As you guessed, adding and clipping is the correct way to go if you do not want to lose volume on the sources. With samples that are int16_t, you need to the sum to be int32_t, then limit and convert back to int16_t.

> Am I wrong and the correct method is to lower the volume of each by half?

Yes. Halving of volume is somewhat subjective, but what you can see here and there is that halving the volume (loudness) is a decrease of about 10 dB (dividing the power by 10, or the sample values by 3.16). But you mean obviously to lower the sample values by half. This is a 6 dB decrease, a noticeable reduction, but not quite as much as halving the volume (the loudness table [there][1] is very useful).

With this 6 dB reduction you will avoid all clipping. But what happens when you want more input channels? For four channels, you would need to divide the input values by 4, that is lowering by 12 dB, thus going to less that half the loudness for each channel.

> Do I need to add a compressor/limiter or some other processing stage to 
get the volume and mixing effect I'm trying for?

You want to mix, not clip, and not lose loudness on the input signals. This is not possible, not without some kind of distortion.

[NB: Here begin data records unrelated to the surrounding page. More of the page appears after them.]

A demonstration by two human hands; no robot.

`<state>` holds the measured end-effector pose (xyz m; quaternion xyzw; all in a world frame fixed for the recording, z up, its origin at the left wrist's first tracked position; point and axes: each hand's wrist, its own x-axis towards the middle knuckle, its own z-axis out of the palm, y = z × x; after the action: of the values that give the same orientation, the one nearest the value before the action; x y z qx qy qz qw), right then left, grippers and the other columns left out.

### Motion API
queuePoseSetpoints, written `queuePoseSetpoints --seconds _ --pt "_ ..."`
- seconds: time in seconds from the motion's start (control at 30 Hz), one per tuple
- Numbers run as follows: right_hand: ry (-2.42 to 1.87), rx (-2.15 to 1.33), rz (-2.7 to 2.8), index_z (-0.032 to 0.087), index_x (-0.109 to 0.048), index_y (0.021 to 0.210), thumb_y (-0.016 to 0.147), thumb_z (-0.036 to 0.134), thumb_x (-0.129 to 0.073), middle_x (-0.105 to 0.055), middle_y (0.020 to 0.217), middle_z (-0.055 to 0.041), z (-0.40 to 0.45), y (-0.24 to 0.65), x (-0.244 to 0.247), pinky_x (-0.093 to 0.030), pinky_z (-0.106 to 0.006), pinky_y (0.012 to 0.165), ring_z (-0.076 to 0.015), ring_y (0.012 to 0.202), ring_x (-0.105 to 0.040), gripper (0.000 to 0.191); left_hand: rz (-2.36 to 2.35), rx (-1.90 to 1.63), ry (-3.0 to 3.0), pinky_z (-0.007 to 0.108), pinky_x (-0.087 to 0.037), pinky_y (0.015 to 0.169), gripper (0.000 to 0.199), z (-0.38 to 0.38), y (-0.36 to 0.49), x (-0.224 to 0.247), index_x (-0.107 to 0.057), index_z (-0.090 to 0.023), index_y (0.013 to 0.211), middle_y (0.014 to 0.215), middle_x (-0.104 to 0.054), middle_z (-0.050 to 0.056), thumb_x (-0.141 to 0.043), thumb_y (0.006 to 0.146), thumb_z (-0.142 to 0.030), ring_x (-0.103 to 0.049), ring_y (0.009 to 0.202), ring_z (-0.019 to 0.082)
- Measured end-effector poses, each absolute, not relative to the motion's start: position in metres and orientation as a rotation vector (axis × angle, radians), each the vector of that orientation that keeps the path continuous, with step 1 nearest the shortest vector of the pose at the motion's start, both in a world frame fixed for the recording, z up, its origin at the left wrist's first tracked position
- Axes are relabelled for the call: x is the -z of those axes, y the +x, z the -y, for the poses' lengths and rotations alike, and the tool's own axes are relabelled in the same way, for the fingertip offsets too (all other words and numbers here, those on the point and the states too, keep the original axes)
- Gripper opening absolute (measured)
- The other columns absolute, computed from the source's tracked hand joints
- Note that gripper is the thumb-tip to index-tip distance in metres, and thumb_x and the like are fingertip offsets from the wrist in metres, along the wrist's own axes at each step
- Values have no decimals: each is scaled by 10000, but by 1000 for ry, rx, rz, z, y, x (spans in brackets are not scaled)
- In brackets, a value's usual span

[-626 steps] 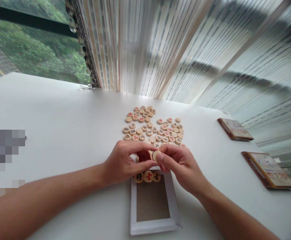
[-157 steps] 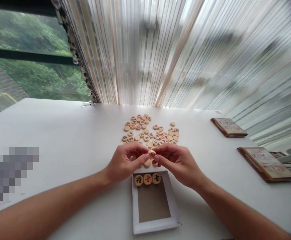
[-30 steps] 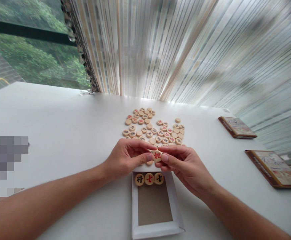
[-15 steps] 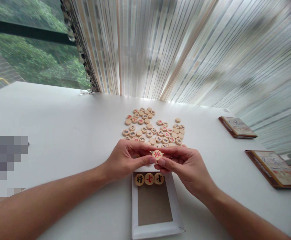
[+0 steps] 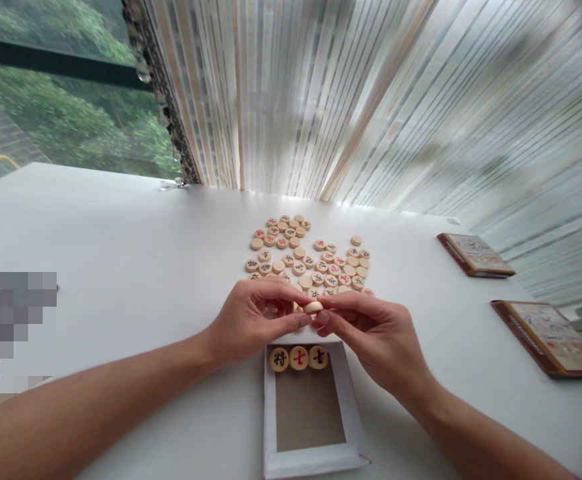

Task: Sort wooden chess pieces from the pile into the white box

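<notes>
Between the fingertips of my left hand (image 5: 265, 310) and my right hand (image 5: 365, 327) is a round wooden Chinese chess piece (image 5: 313, 307), turned nearly edge-on so that its character does not show. Both hands pinch it just above the far end of a shallow white box (image 5: 341, 393) with a brown bottom. Three pieces lie in a row along the box's far end: a black-marked one (image 5: 279, 359), a red-marked one (image 5: 299, 358) and another black-marked one (image 5: 318, 357). Beyond my hands, many loose chess pieces (image 5: 299, 267) are spread on the table, some face up with red or black characters, others blank side up.
The white table (image 5: 121, 267) reaches back to a string curtain (image 5: 291, 100) and a window (image 5: 71, 100). Two flat brown-edged boxes with pictured tops, a nearer one (image 5: 553, 337) and a farther one (image 5: 475, 254), lie at the right. A blurred-out patch (image 5: 11, 333) covers something at the left edge.
The piece in my fingers has tilted from showing its red character to nearly edge-on. Both hands stay in almost the same place, and the pieces in the box have not moved.
</notes>
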<state>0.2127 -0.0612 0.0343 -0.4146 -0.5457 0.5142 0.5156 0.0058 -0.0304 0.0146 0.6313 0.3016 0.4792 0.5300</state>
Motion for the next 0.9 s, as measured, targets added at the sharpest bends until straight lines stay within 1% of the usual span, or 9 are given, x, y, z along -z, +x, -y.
queuePoseSetpoints --seconds 0.13,0.23,0.33,0.53,0.77,0.9 --pt "-1074 -1277 1278 219 -888 959 790 355 -939 -844 790 -86 62 214 -33 -718 -315 619 -225 653 -812 223 -711 -1209 1572 243 -588 651 160 30 6 -14 -880 -178 978 902 -781 96 -889 820 -202 -697 745 146" --pt "-1065 -1335 1255 220 -886 947 748 353 -968 -851 814 -84 62 213 -34 -717 -299 638 -225 677 -821 253 -683 -1232 1579 256 -624 692 171 30 6 -14 -884 -203 987 933 -805 94 -888 817 -180 -746 817 174" --pt "-1052 -1333 1270 224 -881 923 733 339 -979 -850 814 -75 61 213 -35 -714 -286 649 -224 699 -825 243 -676 -1229 1568 263 -649 724 173 31 6 -15 -886 -216 982 948 -827 89 -889 816 -165 -770 834 180" --pt "-1042 -1294 1293 237 -875 927 689 351 -1005 -853 858 -77 62 212 -35 -734 -357 736 -257 748 -835 294 -707 -1211 1613 297 -665 826 157 31 7 -16 -886 -212 984 955 -855 92 -887 830 -181 -793 866 197" --pt "-1096 -1210 1327 236 -881 962 690 312 -1006 -859 927 -95 63 213 -30 -732 -356 759 -273 799 -840 309 -710 -1210 1587 300 -659 837 155 31 7 -16 -887 -209 974 978 -857 94 -888 821 -189 -796 908 211" --pt "-1088 -1217 1322 252 -883 946 684 295 -1010 -859 911 -79 63 213 -30 -719 -304 747 -247 788 -838 294 -724 -1203 1609 302 -645 871 151 31 6 -17 -885 -196 975 971 -857 98 -882 825 -188 -791 917 206"
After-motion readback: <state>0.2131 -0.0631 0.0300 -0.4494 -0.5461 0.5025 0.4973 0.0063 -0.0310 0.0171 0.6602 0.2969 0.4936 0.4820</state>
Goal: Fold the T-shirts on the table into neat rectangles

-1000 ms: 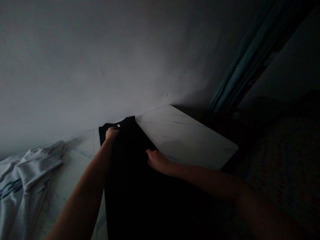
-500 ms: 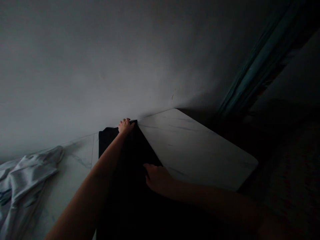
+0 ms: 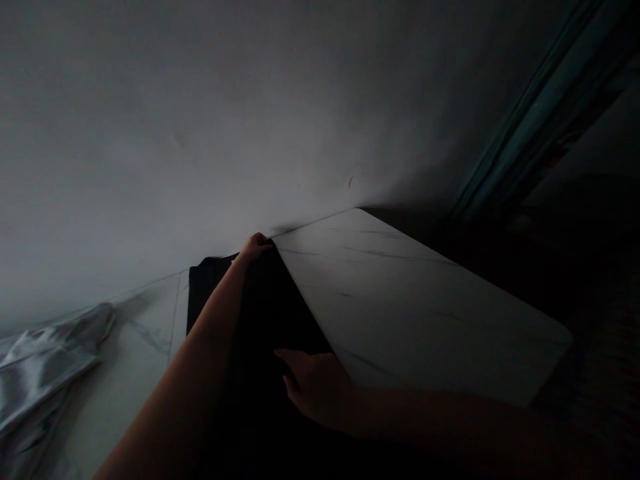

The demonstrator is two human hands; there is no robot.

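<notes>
A black garment (image 3: pixel 280 313) lies long and narrow across the white marble-patterned table (image 3: pixel 400 300), its far end by the wall. It is too dark to tell which kind of garment it is. At its far right corner, my left hand (image 3: pixel 256 247) has its fingers curled on the cloth. Nearer to me, my right hand (image 3: pixel 320 387) rests on the garment by its right edge. Its thumb and a finger stretch out apart over the cloth, while the other fingers are lost in shadow.
On the table's left side lies a crumpled light grey cloth (image 3: pixel 50 367). A pale wall (image 3: pixel 225 120) runs along the far edge of the table. Beyond the table at the upper right hangs a teal curtain-like fabric (image 3: pixel 530 113) in the dark.
My left hand has slid slightly right to the garment's far corner, and its fingers have curled in. My right hand has come a little nearer to me. The view has shifted slightly.
</notes>
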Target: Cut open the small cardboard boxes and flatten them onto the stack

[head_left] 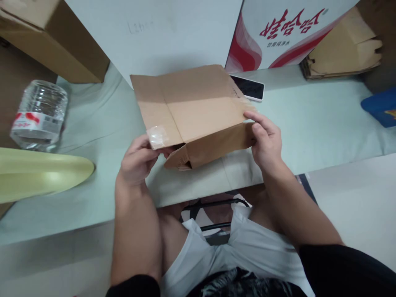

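Observation:
Between my two hands a brown cardboard box is held up over the near edge of the table, partly folded, with a flap hanging down toward me. A strip of clear tape shows at its left corner. My left hand grips that corner, some of its fingers hidden behind the cardboard. My right hand pinches the right end, thumb at the lower flap and index finger along the upper panel's edge. Partly behind the box lies a phone with a dark screen.
A large water bottle and a pale yellow curved object are at left. Brown cartons stand behind them. White boxes line the back. Flattened cardboard and a blue item are at right on the pale green tablecloth.

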A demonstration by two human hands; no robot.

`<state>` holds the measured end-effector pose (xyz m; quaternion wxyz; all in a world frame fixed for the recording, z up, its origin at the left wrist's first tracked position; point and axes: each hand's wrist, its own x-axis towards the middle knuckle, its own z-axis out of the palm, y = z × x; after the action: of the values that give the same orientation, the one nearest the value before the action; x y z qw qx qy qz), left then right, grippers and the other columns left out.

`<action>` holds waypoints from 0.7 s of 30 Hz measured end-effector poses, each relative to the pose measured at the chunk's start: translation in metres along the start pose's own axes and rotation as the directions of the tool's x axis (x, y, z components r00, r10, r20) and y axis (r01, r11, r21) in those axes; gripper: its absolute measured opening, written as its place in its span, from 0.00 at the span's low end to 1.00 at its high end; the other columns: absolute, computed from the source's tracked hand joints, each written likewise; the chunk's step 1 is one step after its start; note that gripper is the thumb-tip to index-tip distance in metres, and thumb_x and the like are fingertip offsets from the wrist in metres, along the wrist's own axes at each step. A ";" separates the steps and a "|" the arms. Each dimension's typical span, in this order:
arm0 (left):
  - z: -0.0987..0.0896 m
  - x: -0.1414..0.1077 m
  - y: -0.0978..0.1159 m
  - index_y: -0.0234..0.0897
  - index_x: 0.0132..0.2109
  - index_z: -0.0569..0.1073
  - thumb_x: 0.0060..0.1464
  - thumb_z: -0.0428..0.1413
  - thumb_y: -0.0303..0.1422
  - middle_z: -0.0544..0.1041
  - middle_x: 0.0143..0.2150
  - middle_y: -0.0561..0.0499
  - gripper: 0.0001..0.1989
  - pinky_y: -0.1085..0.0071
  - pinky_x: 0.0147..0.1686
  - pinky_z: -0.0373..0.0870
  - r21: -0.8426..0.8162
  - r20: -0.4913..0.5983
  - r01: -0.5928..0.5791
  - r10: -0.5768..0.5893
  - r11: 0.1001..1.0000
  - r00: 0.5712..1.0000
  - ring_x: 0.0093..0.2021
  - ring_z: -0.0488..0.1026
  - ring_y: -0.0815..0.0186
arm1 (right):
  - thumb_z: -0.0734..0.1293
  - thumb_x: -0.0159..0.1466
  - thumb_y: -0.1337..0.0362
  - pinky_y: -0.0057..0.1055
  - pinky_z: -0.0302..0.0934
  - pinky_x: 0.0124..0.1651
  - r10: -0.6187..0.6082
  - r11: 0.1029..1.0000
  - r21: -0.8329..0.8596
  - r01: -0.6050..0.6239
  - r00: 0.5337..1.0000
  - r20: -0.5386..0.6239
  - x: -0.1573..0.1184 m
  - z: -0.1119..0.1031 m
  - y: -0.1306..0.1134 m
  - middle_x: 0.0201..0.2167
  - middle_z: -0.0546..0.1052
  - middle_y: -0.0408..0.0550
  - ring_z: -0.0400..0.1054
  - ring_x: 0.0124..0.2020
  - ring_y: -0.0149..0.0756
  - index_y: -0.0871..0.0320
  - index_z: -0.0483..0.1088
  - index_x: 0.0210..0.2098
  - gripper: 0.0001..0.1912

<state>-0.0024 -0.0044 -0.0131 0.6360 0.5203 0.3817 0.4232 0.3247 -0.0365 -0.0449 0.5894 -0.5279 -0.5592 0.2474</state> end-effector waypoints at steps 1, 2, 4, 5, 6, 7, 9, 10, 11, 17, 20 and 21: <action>-0.002 0.001 -0.002 0.42 0.30 0.81 0.42 0.66 0.38 0.81 0.27 0.49 0.07 0.64 0.29 0.73 0.042 -0.011 -0.018 0.018 0.999 1.000 0.28 0.77 0.59 | 0.69 0.66 0.39 0.52 0.68 0.68 -0.003 1.000 -0.005 0.003 1.000 -0.014 0.000 0.000 0.000 0.49 0.85 0.42 0.78 0.56 0.46 0.44 0.83 0.49 0.21; -0.004 0.001 -0.005 0.42 0.30 0.82 0.41 0.66 0.36 0.82 0.29 0.49 0.06 0.64 0.31 0.74 0.087 -0.014 -0.031 0.033 0.996 0.999 0.30 0.78 0.58 | 0.70 0.66 0.40 0.52 0.67 0.69 -0.008 1.000 -0.015 0.008 1.000 -0.026 -0.001 0.001 0.000 0.49 0.85 0.42 0.78 0.56 0.45 0.44 0.83 0.49 0.21; -0.007 0.003 -0.012 0.43 0.34 0.83 0.43 0.65 0.36 0.84 0.35 0.50 0.08 0.62 0.38 0.76 0.138 0.016 -0.037 0.036 0.990 0.999 0.37 0.80 0.55 | 0.71 0.66 0.41 0.53 0.66 0.70 -0.018 0.999 -0.049 0.017 0.999 -0.039 -0.001 0.001 -0.001 0.50 0.85 0.43 0.78 0.57 0.45 0.45 0.83 0.49 0.20; -0.009 0.004 -0.016 0.43 0.37 0.84 0.45 0.63 0.36 0.85 0.38 0.50 0.10 0.60 0.42 0.77 0.141 0.042 -0.030 0.024 0.990 0.999 0.41 0.81 0.53 | 0.71 0.66 0.42 0.53 0.66 0.70 -0.020 0.997 -0.070 0.017 0.999 -0.041 -0.001 0.001 -0.002 0.50 0.85 0.44 0.78 0.57 0.45 0.45 0.83 0.49 0.20; -0.010 0.006 -0.020 0.43 0.40 0.84 0.47 0.62 0.37 0.86 0.41 0.49 0.12 0.58 0.47 0.77 0.136 0.062 -0.025 0.017 0.990 0.998 0.45 0.82 0.52 | 0.71 0.66 0.42 0.53 0.66 0.71 -0.019 0.996 -0.091 0.016 0.999 -0.038 0.000 0.001 -0.003 0.51 0.85 0.45 0.77 0.58 0.45 0.46 0.83 0.49 0.20; -0.011 0.007 -0.024 0.43 0.42 0.85 0.48 0.61 0.38 0.86 0.44 0.49 0.14 0.55 0.51 0.77 0.130 0.076 -0.028 0.018 0.991 0.997 0.48 0.82 0.50 | 0.71 0.66 0.43 0.53 0.65 0.71 -0.016 0.994 -0.110 0.013 0.999 -0.032 0.000 0.001 -0.003 0.51 0.85 0.46 0.77 0.59 0.45 0.47 0.83 0.50 0.20; -0.013 0.008 -0.029 0.43 0.46 0.85 0.49 0.63 0.41 0.86 0.49 0.48 0.17 0.52 0.59 0.74 0.128 0.087 -0.056 0.045 0.990 0.995 0.55 0.80 0.47 | 0.71 0.66 0.44 0.53 0.65 0.71 -0.010 0.991 -0.135 0.007 1.000 -0.021 0.001 0.000 -0.004 0.51 0.85 0.46 0.76 0.59 0.45 0.47 0.83 0.50 0.20; -0.013 0.009 -0.030 0.43 0.47 0.84 0.48 0.66 0.43 0.85 0.52 0.47 0.19 0.51 0.64 0.71 0.134 0.095 -0.074 0.062 0.988 0.994 0.59 0.79 0.46 | 0.71 0.66 0.44 0.53 0.65 0.71 -0.006 0.990 -0.139 0.004 1.000 -0.018 0.001 0.000 -0.004 0.51 0.85 0.46 0.76 0.59 0.45 0.48 0.82 0.50 0.20; -0.012 0.009 -0.030 0.43 0.48 0.84 0.47 0.68 0.45 0.85 0.54 0.46 0.21 0.50 0.67 0.68 0.148 0.110 -0.093 0.077 0.985 0.991 0.62 0.76 0.44 | 0.71 0.66 0.45 0.53 0.65 0.71 -0.002 0.990 -0.140 0.000 1.000 -0.016 0.002 0.000 -0.004 0.52 0.84 0.46 0.76 0.59 0.45 0.47 0.82 0.50 0.20; 0.004 0.007 -0.014 0.41 0.53 0.81 0.50 0.68 0.51 0.84 0.54 0.40 0.28 0.45 0.72 0.64 0.403 0.118 -0.035 -0.014 0.915 0.993 0.68 0.72 0.40 | 0.71 0.66 0.44 0.55 0.63 0.73 0.019 0.993 -0.113 -0.022 0.999 -0.031 0.000 0.003 -0.006 0.52 0.84 0.46 0.75 0.60 0.46 0.46 0.82 0.49 0.19; 0.011 0.008 -0.006 0.41 0.51 0.82 0.48 0.68 0.49 0.84 0.52 0.40 0.26 0.44 0.72 0.63 0.452 0.065 -0.023 -0.007 0.892 0.998 0.65 0.74 0.39 | 0.71 0.67 0.45 0.57 0.63 0.73 0.018 0.991 -0.128 -0.022 0.999 -0.033 0.000 0.003 -0.008 0.52 0.84 0.47 0.75 0.61 0.47 0.47 0.82 0.49 0.18; 0.012 0.008 -0.004 0.41 0.51 0.82 0.46 0.68 0.48 0.84 0.51 0.40 0.26 0.45 0.71 0.65 0.452 0.043 -0.024 0.005 0.892 0.999 0.64 0.75 0.39 | 0.71 0.67 0.46 0.57 0.63 0.73 0.016 0.990 -0.136 -0.021 0.999 -0.032 0.000 0.003 -0.008 0.51 0.83 0.47 0.75 0.61 0.47 0.47 0.82 0.49 0.17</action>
<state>0.0122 -0.0012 -0.0157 0.5021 0.6653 0.4527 0.3167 0.3192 -0.0384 -0.0382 0.5581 -0.5759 -0.5608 0.2059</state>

As suggested by Mark Ransom, a solution to avoid clipping while not losing as much as 6 dB per channel is to hit somewhere in between "adding and clipping" and "averaging".

That is for two sources: adding, dividing by somewhere between 1 and 2 (reduce the range from [-65536, 65534] to something smaller), then limiting.

If you often clip with this solution and it sounds too harsh, then you might want to soften the limit knee with a compressor. This is a bit more complex, since you need to make the dividing factor dependent on the input power. Try the limiter alone first, and consider the compressor only if you are not happy with the result.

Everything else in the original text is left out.